Contiene el libro de éste una lindísima carta, que su autor
supone hallada casualmente en un mueble de desecho, en
Constantinopla, la cual, no sé por qué, me trae a las mientes
una chistosa observación de Ricardo Corazón de León, en
el Ivanhoe, a aquel maligno eremita con quien cierta noche
cenó, casi por fuerza, en los bosques. Preguntóle el rey-andante al falso eremita (que a no dudarlo era gran contraventor de las rigurosas leyes de caza de Inglaterra, y asesino y
empedernido ladrón de buenos venados) por el tiempo trascurrido desde que le regalaron, según él contaba, un cierto
pastel de carne de aquel sabrosísimo cuadrúpedo; y su interlocutor le respondió sin vacilar que dos meses.
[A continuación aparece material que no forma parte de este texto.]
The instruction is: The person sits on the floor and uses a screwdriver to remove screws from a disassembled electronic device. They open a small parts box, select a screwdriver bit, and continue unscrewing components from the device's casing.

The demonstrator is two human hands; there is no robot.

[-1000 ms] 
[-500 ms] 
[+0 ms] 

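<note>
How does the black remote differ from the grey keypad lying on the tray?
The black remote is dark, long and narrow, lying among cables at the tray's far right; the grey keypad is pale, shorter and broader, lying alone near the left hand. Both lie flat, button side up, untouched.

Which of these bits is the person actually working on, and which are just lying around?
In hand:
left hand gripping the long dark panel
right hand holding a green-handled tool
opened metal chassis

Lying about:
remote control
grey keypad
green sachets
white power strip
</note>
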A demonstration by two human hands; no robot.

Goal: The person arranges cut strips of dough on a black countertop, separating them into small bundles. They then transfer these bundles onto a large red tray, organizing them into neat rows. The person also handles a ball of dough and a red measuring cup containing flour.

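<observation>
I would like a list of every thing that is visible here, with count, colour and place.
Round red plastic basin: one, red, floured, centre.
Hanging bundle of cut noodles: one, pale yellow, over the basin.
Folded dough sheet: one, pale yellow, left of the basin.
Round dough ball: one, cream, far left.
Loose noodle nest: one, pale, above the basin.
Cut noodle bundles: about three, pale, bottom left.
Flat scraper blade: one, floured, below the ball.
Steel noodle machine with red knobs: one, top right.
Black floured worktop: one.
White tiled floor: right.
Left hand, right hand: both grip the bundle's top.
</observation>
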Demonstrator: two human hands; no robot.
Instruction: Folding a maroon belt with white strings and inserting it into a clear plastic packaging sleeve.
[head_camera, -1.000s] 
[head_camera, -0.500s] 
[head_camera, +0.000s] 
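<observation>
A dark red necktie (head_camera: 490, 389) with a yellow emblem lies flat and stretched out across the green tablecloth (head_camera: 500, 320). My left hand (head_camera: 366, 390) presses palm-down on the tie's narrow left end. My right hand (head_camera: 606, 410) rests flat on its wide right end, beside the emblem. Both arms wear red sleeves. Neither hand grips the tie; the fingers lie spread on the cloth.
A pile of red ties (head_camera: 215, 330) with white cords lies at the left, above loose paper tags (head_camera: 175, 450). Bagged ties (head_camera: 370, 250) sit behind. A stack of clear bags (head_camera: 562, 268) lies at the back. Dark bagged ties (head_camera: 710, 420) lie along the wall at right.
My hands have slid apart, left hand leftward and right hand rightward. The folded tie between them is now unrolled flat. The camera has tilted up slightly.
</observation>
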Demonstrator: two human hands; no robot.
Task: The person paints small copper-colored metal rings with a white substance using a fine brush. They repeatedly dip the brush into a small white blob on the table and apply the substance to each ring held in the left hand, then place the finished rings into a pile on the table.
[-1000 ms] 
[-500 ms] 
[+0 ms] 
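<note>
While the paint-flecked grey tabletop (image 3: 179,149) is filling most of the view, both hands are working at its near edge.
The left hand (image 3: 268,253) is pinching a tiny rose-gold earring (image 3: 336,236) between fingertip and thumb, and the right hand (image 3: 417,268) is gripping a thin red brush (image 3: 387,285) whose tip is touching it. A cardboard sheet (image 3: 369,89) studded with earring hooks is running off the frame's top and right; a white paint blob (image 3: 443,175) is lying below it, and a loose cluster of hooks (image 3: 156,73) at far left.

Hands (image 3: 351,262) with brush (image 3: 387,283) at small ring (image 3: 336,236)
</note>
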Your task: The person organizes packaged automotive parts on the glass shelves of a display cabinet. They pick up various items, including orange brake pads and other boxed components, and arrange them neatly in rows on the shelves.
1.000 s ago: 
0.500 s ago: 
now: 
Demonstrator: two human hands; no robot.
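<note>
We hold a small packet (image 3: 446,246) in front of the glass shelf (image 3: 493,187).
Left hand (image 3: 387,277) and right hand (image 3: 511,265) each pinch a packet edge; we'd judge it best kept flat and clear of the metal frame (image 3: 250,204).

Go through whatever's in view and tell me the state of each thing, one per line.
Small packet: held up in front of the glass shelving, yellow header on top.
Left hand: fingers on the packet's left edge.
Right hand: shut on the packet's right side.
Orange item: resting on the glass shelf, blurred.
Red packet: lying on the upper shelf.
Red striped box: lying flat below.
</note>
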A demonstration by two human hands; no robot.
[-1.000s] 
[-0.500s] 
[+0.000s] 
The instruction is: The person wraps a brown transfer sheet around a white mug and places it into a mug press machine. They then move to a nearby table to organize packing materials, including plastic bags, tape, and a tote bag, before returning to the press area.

A lo cual
replicó el rey, como quien algo entendía de achaque de venados y pasteles: By the true Lord, every thing in your hermitage is miraculous, Holy Clerk! for would have been sworn that
the fat buck which furnished this venison had been running
on foot within the week. Lo cual, traducido, y arreglado al
caso de la consabida carta y del mueble viejo, quiere decir, a
poco más o menos, lo siguiente: «Ateniéndome ¡oh mi buen
amigo! tan sólo a cálculos humanos, jurara yo por mi vida,
que el mueble donde se halló semejante carta no era ningún
trasto viejo o desechado, sino novísimo y muy en uso, allá,
en la propia casa que V. habitara; y que la tal carta no anduvo nunca perdida, ni estuvo olvidada jamás, sino que salió
de los bolsillos de V., para quedar mejor guardada en el tal
mueble, y sin apartarse por mucho tiempo de su memoria».
Confieso que la traducción es algo libre; pero el cuento no lo
tengo, con eso y todo, por inaplicable al caso, ni juzgo que
aquí sea inoportuno.
Basta ya, no obstante: que los turcos no sufren burlas, según reza el presente libro (impreso hace ya muchos días), y
confirma cierta novela turca recién publicada en la Revue
de Deux Mondes, con el título de La maison du bey, scènes
de la vie du harem; la cual no habrán dejado de leer, según
16
costumbre, y con el debido horror naturalmente, las más
cultas y lindas de mis lectoras. Callaré, sobre este delicadísimo punto, como es razón; y, una vez puesto a callar, lo haré
del todo, dando ya punto al prólogo.